The end of "Mortal Recoil" introduced the plot thread of Bubblegum de-aging to a 13-year-old girl. This would be expanded upon and eventually resolved in the third season episode "Too Young". The younger version of Bubblegum was voiced by Isabella Acres, who would reprise her role in "Too Young". According to Moynihan, there were initially "rumors" to keep Bubblegum young for several episodes, but the character eventually reverted to normal after only two episodes.

==Reception==
"Mortal Folly" and "Mortal Recoil" first aired on Cartoon Network on May 2, 2011. Both episodes were viewed by 1.92 million viewers and scored a Nielsen rating of 1.3/2 percent. This means it was seen by 1.3 percent of all households and 2 percent of all households watching television at the time of the episode's airing. The episodes first saw physical release as part of the 2012 Adventure Time: Jake vs. Me-Mow DVD, which included 16 episodes from the series' first three seasons. It was later re-released as part of the complete second season DVD in June 2013. The season was originally supposed to end with "Mortal Folly"/"Mortal Recoil", but due to a scheduling conflict, "Heat Signature" was the last episode of the second season aired. Despite this, Ward still considers the two-parter to be the real season finale, and the two entries are the last episodes featured on the second season DVD release.

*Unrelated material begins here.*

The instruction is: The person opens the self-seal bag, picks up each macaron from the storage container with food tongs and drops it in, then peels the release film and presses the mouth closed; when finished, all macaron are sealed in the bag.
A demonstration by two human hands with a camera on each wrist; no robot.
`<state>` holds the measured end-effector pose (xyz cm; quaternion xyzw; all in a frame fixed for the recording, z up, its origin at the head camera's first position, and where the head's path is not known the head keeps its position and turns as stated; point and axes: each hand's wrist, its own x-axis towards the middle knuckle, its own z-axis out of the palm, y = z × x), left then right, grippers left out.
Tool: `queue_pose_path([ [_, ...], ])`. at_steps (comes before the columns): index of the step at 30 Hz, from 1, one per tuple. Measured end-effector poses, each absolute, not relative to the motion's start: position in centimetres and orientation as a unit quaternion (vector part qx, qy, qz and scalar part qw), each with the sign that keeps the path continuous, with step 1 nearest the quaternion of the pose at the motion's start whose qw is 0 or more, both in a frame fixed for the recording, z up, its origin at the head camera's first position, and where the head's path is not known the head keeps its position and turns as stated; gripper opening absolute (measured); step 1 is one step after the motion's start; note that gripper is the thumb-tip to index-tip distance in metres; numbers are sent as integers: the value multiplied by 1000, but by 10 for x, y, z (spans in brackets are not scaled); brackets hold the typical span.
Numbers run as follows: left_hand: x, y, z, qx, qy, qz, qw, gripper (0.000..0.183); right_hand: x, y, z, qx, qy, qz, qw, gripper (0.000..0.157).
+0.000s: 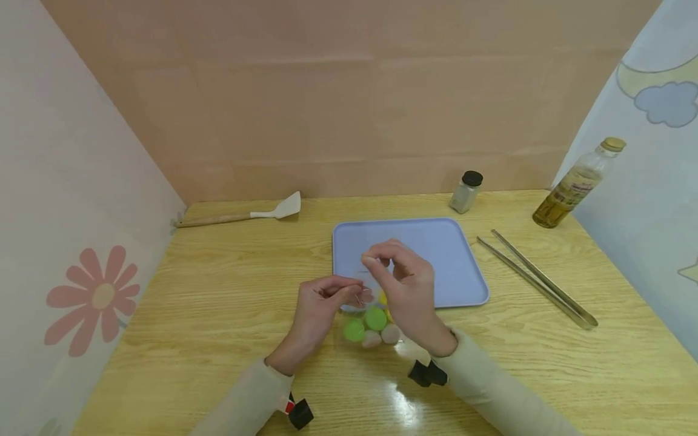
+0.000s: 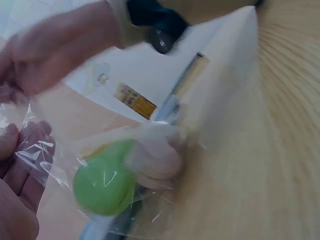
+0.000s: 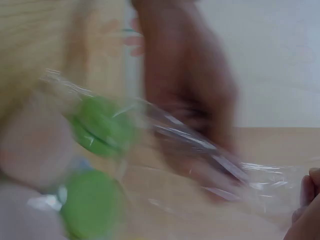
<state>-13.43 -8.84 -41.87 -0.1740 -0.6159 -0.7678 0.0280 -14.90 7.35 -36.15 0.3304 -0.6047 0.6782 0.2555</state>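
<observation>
A clear plastic bag [image 2: 155, 215] hangs over the table before the tray, with several round green, pale pink and yellow pieces inside. One green piece [image 1: 375, 318] faces up in the head view. My left hand [image 1: 319, 306] pinches the bag's upper edge between thumb and fingers. Higher and to the right, my right hand [image 1: 409, 284] pinches the bag's top, thumb against fingertips. Film stretches between the two hands in the right wrist view, where the left hand [image 3: 192, 100] is blurred. Part of the yellow piece is hidden behind the right hand.
A lavender tray [image 1: 452, 266] lies just beyond the hands. Metal tongs [image 1: 537, 278] are right of it. A black-capped jar [image 1: 466, 192] and an oil bottle [image 1: 575, 184] stand at the back right. A white spatula [image 1: 280, 208] with a wooden handle lies back left.
</observation>
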Motion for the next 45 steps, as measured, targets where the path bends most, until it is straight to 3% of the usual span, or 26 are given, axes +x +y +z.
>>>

Tyler Foster of DVD Talk praised both "Mortal Folly" and "Mortal Recoil", noting that, despite the fact that the episodes represented only "the beginning of the show's journey into direct serialization", the story-arc was nonetheless "a tantalizing taste of what's to come." Wired magazine noted it as one of the stand-outs from the Jake vs. Me-Mow DVD, calling it a "three-part suite", which concluded with the third season episode "Too Young". The reviewer enjoyed the way the episode set the stage for the apparent death, resurrection, and de-aging for Princess Bubblegum, which became a major plot point in the next season. Matt Fowler of IGN praised both "Mortal Folly" and "Mortal Recoil", specifically giving applause to the introduction of the Lich, noting that he is "a real, grotesque villain inserted into the merely semi-dark world of Adventure Time". Fowler ended up being very happy with the two episodes, writing that they end the season "strong".

==Use in other media==

"Mortal Folly" was later adapted as part of a level pack for the 2015 video game Lego Dimensions.